== What to work on ==
Report every line in the listing that contains the string "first".

*** Opening of Dataset content ***

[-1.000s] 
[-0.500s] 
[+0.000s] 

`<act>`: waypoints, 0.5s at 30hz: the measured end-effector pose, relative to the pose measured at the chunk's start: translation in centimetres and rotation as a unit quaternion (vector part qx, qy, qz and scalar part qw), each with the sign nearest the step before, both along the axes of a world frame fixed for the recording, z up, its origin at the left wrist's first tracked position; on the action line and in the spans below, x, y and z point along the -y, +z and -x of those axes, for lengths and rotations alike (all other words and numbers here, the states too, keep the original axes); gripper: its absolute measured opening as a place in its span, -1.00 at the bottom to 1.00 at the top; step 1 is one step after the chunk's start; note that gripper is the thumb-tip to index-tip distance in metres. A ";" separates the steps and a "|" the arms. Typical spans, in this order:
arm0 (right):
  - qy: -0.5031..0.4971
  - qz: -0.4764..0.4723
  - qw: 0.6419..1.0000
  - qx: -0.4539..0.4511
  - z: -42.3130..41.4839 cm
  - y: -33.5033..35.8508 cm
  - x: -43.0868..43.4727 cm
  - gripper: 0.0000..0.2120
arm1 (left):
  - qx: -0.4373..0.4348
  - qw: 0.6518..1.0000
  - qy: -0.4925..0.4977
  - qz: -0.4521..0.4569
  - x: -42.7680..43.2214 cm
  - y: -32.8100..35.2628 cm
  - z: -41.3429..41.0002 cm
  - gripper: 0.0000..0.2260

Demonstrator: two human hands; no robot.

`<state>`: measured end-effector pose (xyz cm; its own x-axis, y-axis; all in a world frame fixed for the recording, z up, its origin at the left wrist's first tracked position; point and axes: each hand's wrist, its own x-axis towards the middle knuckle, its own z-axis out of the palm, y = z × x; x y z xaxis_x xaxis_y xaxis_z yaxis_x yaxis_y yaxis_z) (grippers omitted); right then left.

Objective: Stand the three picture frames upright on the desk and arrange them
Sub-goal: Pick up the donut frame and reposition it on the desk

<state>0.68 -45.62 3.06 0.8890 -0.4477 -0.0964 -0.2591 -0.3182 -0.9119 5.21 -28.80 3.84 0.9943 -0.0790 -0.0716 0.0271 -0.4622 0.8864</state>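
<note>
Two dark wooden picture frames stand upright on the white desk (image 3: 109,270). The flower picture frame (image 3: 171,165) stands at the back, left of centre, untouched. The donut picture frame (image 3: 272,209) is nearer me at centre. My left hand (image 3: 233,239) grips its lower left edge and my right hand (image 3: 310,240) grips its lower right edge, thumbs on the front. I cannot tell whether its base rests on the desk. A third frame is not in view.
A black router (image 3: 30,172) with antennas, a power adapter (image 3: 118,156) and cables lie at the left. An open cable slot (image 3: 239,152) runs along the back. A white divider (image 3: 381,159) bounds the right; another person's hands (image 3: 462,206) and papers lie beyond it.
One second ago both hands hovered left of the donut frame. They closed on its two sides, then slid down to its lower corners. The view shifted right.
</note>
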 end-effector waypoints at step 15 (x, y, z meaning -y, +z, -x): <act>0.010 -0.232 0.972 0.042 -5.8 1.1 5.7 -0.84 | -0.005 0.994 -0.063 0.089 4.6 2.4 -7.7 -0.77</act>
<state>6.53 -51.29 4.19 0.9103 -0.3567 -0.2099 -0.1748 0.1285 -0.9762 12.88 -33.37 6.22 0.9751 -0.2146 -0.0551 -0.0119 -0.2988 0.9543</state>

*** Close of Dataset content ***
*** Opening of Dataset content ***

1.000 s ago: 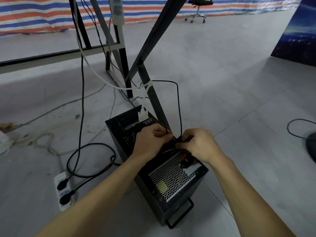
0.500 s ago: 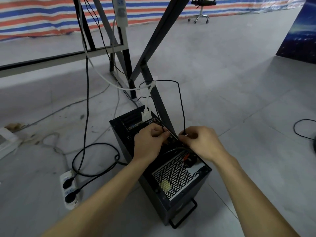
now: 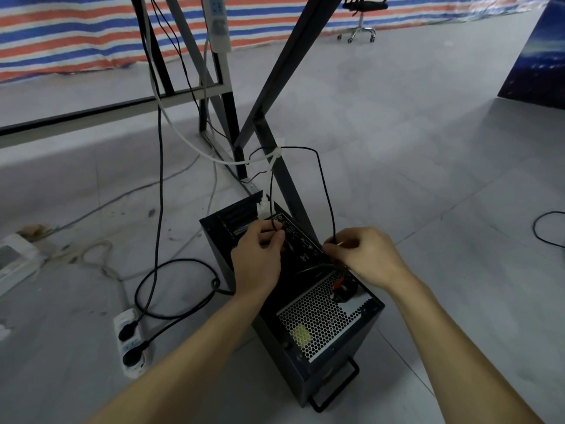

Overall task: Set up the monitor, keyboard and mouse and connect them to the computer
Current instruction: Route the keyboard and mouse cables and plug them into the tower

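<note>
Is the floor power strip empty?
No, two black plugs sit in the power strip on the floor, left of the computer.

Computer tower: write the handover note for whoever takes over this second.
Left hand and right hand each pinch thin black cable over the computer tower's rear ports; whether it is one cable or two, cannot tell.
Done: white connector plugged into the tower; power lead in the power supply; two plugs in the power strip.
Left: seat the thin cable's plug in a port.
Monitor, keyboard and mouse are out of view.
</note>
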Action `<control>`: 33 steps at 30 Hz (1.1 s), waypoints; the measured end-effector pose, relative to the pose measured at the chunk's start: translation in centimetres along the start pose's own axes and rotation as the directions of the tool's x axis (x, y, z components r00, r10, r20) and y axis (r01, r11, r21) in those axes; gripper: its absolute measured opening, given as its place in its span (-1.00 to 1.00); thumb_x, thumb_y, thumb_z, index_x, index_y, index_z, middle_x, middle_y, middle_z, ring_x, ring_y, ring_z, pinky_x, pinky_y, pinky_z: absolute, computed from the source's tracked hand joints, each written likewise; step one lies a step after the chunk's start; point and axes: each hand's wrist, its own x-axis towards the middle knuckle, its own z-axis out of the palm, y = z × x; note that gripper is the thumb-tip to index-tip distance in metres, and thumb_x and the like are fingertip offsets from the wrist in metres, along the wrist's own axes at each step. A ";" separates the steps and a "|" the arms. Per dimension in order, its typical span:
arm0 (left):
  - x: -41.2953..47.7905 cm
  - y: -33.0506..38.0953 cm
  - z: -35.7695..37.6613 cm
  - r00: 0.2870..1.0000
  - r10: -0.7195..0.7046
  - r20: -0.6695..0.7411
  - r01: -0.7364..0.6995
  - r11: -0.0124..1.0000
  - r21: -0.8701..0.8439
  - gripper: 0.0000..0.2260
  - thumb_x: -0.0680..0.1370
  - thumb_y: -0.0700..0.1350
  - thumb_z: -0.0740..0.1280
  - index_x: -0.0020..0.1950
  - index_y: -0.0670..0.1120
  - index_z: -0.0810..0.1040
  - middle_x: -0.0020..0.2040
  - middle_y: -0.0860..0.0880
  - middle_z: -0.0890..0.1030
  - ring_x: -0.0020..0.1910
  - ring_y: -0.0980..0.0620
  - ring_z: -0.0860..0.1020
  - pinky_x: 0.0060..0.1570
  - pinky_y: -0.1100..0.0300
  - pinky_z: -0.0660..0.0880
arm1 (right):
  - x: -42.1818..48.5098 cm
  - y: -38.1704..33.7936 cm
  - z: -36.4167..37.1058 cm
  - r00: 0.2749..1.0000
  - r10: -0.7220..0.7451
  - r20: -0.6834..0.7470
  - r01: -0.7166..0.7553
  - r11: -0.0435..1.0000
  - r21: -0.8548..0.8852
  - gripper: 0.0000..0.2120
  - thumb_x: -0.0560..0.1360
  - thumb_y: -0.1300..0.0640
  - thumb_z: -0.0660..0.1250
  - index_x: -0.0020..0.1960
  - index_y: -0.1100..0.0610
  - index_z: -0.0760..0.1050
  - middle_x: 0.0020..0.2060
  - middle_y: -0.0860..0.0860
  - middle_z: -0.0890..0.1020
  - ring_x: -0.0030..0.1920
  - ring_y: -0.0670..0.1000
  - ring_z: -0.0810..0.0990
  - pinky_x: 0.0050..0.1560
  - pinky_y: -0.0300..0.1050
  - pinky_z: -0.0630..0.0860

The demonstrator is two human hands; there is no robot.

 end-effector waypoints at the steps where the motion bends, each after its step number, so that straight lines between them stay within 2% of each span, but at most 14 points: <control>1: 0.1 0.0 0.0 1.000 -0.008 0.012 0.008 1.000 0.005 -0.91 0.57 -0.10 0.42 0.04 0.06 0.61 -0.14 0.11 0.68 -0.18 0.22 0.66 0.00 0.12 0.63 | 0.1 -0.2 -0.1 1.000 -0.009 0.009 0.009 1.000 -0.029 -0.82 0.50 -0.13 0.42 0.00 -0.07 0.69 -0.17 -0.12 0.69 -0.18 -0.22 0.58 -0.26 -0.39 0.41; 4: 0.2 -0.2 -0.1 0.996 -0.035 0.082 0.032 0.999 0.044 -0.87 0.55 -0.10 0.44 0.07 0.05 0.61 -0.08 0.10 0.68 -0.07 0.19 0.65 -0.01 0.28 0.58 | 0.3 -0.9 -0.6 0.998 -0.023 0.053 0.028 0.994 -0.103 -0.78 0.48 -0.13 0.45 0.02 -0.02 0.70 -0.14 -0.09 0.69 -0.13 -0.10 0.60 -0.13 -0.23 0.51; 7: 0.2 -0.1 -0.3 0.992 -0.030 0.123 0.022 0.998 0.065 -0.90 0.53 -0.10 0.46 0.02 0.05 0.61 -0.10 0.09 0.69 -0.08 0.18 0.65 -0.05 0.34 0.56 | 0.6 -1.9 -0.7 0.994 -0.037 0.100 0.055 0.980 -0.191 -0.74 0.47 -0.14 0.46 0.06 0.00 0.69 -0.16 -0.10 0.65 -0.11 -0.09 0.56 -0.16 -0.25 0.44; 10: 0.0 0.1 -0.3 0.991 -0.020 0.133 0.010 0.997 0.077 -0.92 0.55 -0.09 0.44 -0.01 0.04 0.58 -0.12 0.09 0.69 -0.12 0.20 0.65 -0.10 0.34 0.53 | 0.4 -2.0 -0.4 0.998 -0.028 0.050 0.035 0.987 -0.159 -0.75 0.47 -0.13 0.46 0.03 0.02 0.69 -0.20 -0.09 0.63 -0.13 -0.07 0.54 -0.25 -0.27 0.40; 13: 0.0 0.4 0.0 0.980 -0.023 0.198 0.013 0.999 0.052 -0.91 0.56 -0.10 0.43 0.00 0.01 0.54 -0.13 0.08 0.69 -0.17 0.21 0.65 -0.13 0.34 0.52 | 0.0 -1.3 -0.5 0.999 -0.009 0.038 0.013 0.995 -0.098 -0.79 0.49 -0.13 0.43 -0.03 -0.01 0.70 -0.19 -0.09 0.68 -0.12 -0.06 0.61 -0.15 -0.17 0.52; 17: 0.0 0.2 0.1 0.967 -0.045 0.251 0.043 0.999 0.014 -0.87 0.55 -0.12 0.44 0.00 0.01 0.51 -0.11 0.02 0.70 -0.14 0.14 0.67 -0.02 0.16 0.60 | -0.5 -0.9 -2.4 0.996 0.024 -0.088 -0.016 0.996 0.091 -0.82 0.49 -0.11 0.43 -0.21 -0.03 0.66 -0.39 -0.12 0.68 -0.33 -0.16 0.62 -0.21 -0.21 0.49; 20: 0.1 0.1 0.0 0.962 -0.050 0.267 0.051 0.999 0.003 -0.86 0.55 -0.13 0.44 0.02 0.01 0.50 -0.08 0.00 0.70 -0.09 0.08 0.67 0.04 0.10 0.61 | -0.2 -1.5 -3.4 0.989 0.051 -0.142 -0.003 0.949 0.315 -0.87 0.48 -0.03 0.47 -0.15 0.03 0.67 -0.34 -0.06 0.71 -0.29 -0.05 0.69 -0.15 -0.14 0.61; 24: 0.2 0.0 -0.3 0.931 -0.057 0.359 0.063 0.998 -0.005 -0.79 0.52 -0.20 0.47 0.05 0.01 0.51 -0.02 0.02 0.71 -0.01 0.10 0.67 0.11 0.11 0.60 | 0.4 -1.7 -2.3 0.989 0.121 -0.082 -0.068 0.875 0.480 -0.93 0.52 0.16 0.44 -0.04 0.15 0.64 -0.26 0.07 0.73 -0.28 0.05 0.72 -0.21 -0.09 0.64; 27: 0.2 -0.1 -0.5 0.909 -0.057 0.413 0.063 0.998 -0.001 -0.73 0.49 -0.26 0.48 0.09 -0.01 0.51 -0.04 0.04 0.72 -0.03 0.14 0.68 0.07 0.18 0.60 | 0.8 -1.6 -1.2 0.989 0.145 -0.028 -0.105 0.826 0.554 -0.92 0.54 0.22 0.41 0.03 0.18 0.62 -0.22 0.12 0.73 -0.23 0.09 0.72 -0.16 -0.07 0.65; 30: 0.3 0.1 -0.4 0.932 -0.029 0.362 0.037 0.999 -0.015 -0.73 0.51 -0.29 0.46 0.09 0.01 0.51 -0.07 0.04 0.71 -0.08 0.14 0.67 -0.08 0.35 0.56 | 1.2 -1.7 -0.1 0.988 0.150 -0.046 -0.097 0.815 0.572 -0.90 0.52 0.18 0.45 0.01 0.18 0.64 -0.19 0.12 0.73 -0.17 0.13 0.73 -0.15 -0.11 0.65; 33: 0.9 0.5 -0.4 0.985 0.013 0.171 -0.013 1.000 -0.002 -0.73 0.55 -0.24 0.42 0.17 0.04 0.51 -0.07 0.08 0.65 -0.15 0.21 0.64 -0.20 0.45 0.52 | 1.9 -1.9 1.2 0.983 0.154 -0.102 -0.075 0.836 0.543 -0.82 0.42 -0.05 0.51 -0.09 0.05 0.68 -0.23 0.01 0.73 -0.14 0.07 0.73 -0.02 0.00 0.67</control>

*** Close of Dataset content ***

== Answer to the exercise ==
`<act>`: waypoints, 0.5s at 30hz: the measured end-effector pose, relative to the pose measured at the chunk's start: translation in centimetres and rotation as a unit quaternion (vector part qx, qy, qz and scalar part qw), each with the sign nearest the step before, both along the axes of a world frame fixed for the recording, z up, its origin at the left wrist's first tracked position; on the action line and in the spans below, x, y and z point along the -y, +z and -x of those axes, for lengths and rotations alike (all other words and numbers here, the states too, keep the original axes); gripper: its absolute measured opening as a place in its span, -1.00 at the bottom to 1.00 at the top; step 1 is one step after the chunk's start; note that gripper is the thumb-tip to index-tip distance in metres. A ";" separates the steps and a "|" the arms. Typical spans, in this order:
`<state>`: measured end-effector pose (xyz cm; its own x-axis, y-axis; all in a world frame fixed for the recording, z up, its origin at the left wrist's first tracked position; point and axes: each hand's wrist, its own x-axis towards the middle knuckle, its own z-axis out of the palm, y = z × x; x y z xaxis_x xaxis_y xaxis_z yaxis_x yaxis_y yaxis_z) (grippers omitted); right then left.

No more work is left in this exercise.